* Task statement: From the first line to the last, repeat the data exactly but leave out the pictures.

=-=-=

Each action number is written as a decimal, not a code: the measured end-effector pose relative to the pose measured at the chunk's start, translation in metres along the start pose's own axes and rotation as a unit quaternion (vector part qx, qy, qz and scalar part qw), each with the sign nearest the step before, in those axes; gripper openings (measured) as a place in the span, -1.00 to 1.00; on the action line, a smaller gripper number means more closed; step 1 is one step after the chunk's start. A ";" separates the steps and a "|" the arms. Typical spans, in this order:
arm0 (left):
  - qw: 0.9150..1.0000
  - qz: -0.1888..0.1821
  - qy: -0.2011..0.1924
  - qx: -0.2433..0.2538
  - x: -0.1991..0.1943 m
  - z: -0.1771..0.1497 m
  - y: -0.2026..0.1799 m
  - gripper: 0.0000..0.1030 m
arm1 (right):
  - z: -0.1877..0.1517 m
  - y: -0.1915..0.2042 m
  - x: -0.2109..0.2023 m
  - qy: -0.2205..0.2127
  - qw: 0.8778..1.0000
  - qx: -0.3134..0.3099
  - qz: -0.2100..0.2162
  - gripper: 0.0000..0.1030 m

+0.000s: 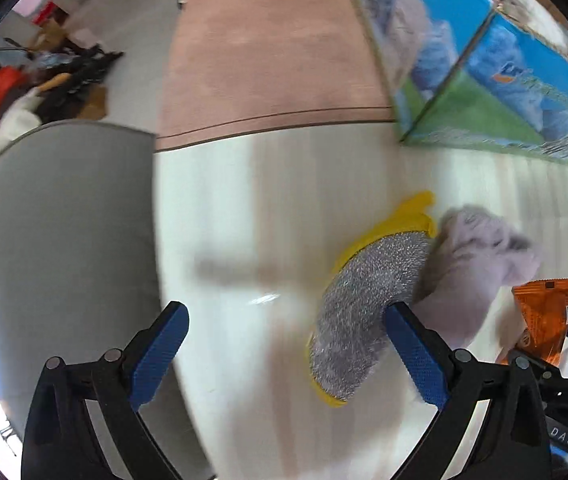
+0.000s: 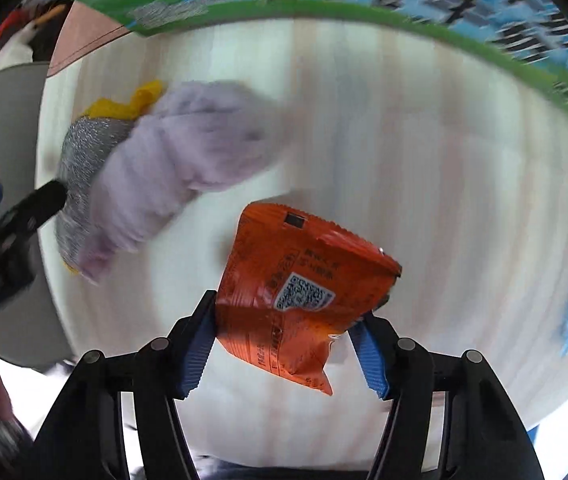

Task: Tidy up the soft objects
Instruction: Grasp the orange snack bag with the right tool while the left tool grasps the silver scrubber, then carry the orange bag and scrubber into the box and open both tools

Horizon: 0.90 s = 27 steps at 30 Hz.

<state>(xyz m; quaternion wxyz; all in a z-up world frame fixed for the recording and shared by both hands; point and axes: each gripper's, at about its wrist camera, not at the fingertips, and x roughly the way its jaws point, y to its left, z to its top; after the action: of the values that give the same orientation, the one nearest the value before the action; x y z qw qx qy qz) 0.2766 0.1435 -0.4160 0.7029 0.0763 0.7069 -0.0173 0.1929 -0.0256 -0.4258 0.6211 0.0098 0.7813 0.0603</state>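
1. The right gripper is clamped on an orange packet at lower centre of the right view, lifted off the table.
2. The packet looks light, crinkly and slick; holding it across the middle, as here, seems safest.
3. The left gripper is wide open and holds nothing.
4. A scourer and a lilac cloth lie touching at right of the left view; both look soft and light, so pinch a bunched fold.
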 end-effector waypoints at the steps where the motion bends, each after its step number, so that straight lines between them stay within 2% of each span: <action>1: 1.000 -0.009 0.006 0.002 0.002 0.004 -0.004 0.95 | -0.003 -0.008 -0.003 -0.004 1.000 -0.009 -0.012 0.27; 4: 0.999 -0.029 0.017 -0.003 0.007 0.011 -0.013 0.67 | -0.008 -0.023 -0.007 -0.012 0.999 -0.022 -0.024 0.27; 5: 0.999 -0.038 0.024 -0.006 0.009 0.012 -0.016 0.45 | -0.011 -0.028 -0.007 -0.012 0.999 -0.025 -0.030 0.27; 6: 0.998 -0.046 0.032 -0.011 0.014 0.015 -0.019 0.13 | -0.014 -0.032 -0.006 -0.010 0.999 -0.022 -0.028 0.27; 8: 0.997 -0.061 0.049 -0.027 0.022 0.015 -0.024 -0.10 | -0.020 -0.043 -0.004 0.000 1.000 -0.007 -0.013 0.27; 9: 0.997 -0.061 0.040 -0.033 0.020 0.015 -0.025 -0.17 | -0.020 -0.048 -0.003 0.003 1.000 -0.001 -0.009 0.27; 13: 0.991 -0.095 0.048 -0.083 0.017 0.008 -0.023 -0.19 | -0.025 -0.058 -0.004 0.003 1.000 0.008 -0.002 0.25; 14: 0.989 -0.101 0.049 -0.094 0.016 0.003 -0.021 -0.19 | -0.026 -0.062 -0.005 0.014 1.000 0.005 0.001 0.24; 18: 0.974 -0.139 0.057 -0.168 0.013 -0.023 -0.010 -0.19 | -0.021 -0.070 -0.013 0.009 1.000 0.015 0.021 0.22; 21: 0.966 -0.154 0.053 -0.199 0.002 -0.046 -0.009 -0.19 | -0.016 -0.088 -0.029 -0.001 0.999 0.022 0.044 0.16; 23: 0.964 -0.162 0.044 -0.206 -0.011 -0.054 -0.012 -0.19 | -0.008 -0.090 -0.041 -0.005 0.998 0.022 0.056 0.05; 25: 0.964 -0.168 0.034 -0.202 -0.026 -0.061 -0.018 -0.19 | -0.011 -0.095 -0.054 -0.013 0.997 0.016 0.070 0.03; 27: 0.965 -0.169 0.022 -0.199 -0.043 -0.062 -0.025 -0.19 | -0.006 -0.097 -0.068 -0.020 0.998 0.008 0.066 0.02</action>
<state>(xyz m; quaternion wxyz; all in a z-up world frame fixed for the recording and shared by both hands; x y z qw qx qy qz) 0.2120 0.1235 -0.3747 0.6750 -0.1851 0.7142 0.0065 0.2082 -0.1290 -0.3688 0.6309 0.0675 0.7671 0.0943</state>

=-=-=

* Answer below:
Each action number is written as a decimal, not a code: the measured end-effector pose relative to the pose measured at the chunk's start, translation in metres along the start pose's own axes and rotation as a unit quaternion (vector part qx, qy, qz and scalar part qw), each with the sign nearest the step before, in those axes; gripper openings (measured) as a place in the span, -1.00 to 1.00; on the action line, a smaller gripper number means more closed; step 1 is one step after the chunk's start. A ";" separates the steps and a "|" the arms. Typical spans, in this order:
arm0 (left):
  - qw: 0.9150..1.0000
  - qz: -0.1888..0.1821
  - qy: -0.2011..0.1924
  - qx: -0.2433..0.2538
  - x: -0.1991..0.1943 m
  - z: -0.1771..0.1497 m
  - y: -0.2026..0.1799 m
  - gripper: 0.0000..0.1030 m
arm1 (right):
  - z: -0.1877..0.1517 m
  - y: -0.1915..0.2042 m
  - x: -0.2109..0.2023 m
  - qy: -0.2205..0.2127
  - qw: 0.8778..1.0000
  - qx: -0.3134..0.3099
  - qz: -0.2100..0.2162
  - gripper: 0.0000..0.1030 m

+0.000s: 
+0.000s: 

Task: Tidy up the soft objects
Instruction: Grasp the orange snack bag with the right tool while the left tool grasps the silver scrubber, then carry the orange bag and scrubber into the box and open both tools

Horizon: 0.90 s = 27 steps at 30 Hz.

<state>(xyz m; quaternion wxyz; all in a z-up world frame fixed for the recording and shared by both hands; point and axes: each gripper's, at about its wrist camera, not at the fingertips, and x roughly the way its jaws point, y to its left, z to its top; after the action: of the values that give the same orientation, the one nearest the value before the action; x y z qw qx qy qz) 0.2766 0.1435 -0.4160 0.7029 0.0763 0.7069 -0.0173 0.1929 -0.0256 -0.4258 0.6211 0.0098 0.7813 0.0603</state>
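1. The right gripper is clamped on an orange packet at lower centre of the right view, lifted off the table.
2. The packet looks light, crinkly and slick; holding it across the middle, as here, seems safest.
3. The left gripper is wide open and holds nothing.
4. A scourer and a lilac cloth lie touching at right of the left view; both look soft and light, so pinch a bunched fold.
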 end-effector waypoints at the steps where the motion bends, each after its step number, so that straight lines between them stay within 2% of each span: <action>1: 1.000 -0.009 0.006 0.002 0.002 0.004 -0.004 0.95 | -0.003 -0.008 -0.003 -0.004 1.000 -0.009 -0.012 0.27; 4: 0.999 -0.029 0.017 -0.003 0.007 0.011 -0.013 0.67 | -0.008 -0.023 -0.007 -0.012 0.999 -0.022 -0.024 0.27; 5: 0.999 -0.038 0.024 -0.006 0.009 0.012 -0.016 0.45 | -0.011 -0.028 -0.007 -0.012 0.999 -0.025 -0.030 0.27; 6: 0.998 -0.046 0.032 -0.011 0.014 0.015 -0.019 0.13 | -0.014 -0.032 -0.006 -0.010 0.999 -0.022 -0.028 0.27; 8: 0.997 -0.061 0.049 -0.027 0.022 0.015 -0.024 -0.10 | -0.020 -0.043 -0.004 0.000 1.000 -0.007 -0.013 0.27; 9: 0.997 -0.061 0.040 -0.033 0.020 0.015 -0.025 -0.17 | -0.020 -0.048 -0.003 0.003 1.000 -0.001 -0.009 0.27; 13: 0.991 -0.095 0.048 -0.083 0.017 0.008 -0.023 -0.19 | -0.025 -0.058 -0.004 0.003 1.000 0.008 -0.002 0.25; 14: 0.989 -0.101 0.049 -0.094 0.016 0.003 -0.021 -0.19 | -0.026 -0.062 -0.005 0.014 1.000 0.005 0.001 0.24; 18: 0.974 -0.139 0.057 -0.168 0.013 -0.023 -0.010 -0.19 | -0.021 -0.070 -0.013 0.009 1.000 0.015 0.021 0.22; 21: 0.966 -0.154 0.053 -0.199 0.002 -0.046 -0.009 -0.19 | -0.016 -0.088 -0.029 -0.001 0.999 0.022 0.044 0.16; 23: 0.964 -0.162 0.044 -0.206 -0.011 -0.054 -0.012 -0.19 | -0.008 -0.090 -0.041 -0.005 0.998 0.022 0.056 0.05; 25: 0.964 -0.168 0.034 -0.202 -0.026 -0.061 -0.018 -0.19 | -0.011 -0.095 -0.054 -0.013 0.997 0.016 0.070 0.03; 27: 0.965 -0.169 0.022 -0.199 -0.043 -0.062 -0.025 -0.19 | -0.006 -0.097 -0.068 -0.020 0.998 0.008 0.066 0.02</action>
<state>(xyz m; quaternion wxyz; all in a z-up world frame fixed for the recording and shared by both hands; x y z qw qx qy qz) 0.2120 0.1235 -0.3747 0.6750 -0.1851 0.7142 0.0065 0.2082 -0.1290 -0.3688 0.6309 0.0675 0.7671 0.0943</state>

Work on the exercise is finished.